The bill alleges, in substance, that on about April 1,1899, the parties entered into a verbal agreement for the purpose of buying and trading in real estate and *483personal property, the losses and profits to be shared equally; that thereafter a number of transactions were had under said agreement, whereby profits had accrued ; that the accounts of said partnership were kept by the defendant who had failed and refused to inform the complainant of the true profits but with the intent to deceive him had misinformed him with reference to the amount paid for the property purchased by them, and the prices received for the same; that the defendant had drawn from the partnership moneys greatly in excess of the amount to which he was entitled ; that on April 12, 1904, the defendant falsely represented to the complainant that he, the complainant, had received all the money or other property then due him excepting a joint interest in certain property in Canton and Peoria; and that he, the defendant, had fully accounted to the complainant for all of said partnership transactions; that the complainant, in ignorance of the facts, and believing and relying upon the statement of the defendant, entered into a written contract of settlement which recited the joint ownership of the Peoria and Canton property, and that all other matters between them to date were fully and completely settled; that said representations of the defendant were untrue and well known to the defendant to be so, and that said contract was a fraud upon the rights of complainant.

The bill prays for an accounting and for the surrender and cancellation of the contract aforesaid and for a decree against the defendant for whatever should appear to be due from him upon an accounting.
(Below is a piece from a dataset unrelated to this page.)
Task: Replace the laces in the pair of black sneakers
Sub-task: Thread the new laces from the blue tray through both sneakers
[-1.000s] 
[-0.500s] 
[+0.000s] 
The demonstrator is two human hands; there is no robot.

The answer of the defendant denies the material allegations of the bill and denies that the complainant ever had any interest in any of the transactions mentioned in the bill. The defendant also filed a cross-bill asking that the Canton and Peoria property mentioned in the contract of settlement be sold and the proceeds divided between the parties. The complainant answered the *484cross-bill admitting that the interests of the parties in the property in question were as therein stated.

Upon a hearing by the chancellor of exceptions of the respective parties to the report of the master, the complainant withdrew his answer to the cross-bill and disclaimed any interest in the Peoria and Canton property mentioned in the contract of settlement. A decree was then entered, dismissing the cross-bill, setting-aside the contract of settlement, and directing the defendant to pay to the complainant the sum of $3,538 with interest thereon from April 12, 1904. To reverse such decree this appeal is prosecuted by the defendant.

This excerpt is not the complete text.